§ **TASK INSTRUCTIONS**
Only the lines containing "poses" should appear in the answer, copied from the listing below.

§ **INFORMATION SHOWN**
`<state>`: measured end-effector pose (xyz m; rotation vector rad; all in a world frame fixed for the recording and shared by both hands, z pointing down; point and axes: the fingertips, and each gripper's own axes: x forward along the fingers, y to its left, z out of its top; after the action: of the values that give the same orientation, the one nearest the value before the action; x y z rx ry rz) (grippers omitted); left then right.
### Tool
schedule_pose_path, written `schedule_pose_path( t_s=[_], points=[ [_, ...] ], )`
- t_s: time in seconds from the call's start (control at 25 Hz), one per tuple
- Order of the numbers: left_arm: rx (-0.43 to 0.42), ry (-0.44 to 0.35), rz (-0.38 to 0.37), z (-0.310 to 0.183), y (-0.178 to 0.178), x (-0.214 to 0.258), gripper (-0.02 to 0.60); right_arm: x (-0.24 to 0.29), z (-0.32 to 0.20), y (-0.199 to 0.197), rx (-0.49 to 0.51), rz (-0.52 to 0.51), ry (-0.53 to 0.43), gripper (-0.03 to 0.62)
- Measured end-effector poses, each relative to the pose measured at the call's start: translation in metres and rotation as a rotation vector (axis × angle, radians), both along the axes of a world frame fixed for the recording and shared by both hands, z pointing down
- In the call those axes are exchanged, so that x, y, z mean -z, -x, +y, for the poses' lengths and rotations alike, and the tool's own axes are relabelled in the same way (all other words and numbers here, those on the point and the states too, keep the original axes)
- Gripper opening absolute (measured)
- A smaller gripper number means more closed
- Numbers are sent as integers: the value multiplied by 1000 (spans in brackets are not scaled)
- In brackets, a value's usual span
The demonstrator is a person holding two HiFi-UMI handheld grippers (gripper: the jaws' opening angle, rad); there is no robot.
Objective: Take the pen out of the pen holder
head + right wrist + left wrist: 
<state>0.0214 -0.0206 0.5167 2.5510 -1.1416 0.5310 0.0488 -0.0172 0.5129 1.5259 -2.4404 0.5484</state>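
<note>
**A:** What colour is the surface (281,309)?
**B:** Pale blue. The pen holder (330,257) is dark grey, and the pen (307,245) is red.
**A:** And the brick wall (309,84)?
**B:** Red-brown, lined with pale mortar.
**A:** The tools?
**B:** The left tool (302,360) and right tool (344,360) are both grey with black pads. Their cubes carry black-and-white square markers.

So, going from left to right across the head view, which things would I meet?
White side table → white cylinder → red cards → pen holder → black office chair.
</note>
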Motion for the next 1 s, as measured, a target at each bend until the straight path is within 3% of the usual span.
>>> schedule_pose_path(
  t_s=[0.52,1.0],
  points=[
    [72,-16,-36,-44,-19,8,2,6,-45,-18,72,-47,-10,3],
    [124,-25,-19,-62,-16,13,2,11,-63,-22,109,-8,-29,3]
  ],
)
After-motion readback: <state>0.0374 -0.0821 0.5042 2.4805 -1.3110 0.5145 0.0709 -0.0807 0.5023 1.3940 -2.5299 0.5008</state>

§ **WRITTEN ANSWER**
- Measured end-effector poses, each relative to the pose measured at the call's start: translation in metres and rotation as a rotation vector (axis × angle, radians), both along the axes of a world frame fixed for the recording and shared by both hands, z pointing down
- In the call those axes are exchanged, so that x, y, z mean -z, -x, +y, for the poses' lengths and rotations alike, and the tool's own axes are relabelled in the same way (all other words and numbers here, those on the point and the states too, keep the original axes)

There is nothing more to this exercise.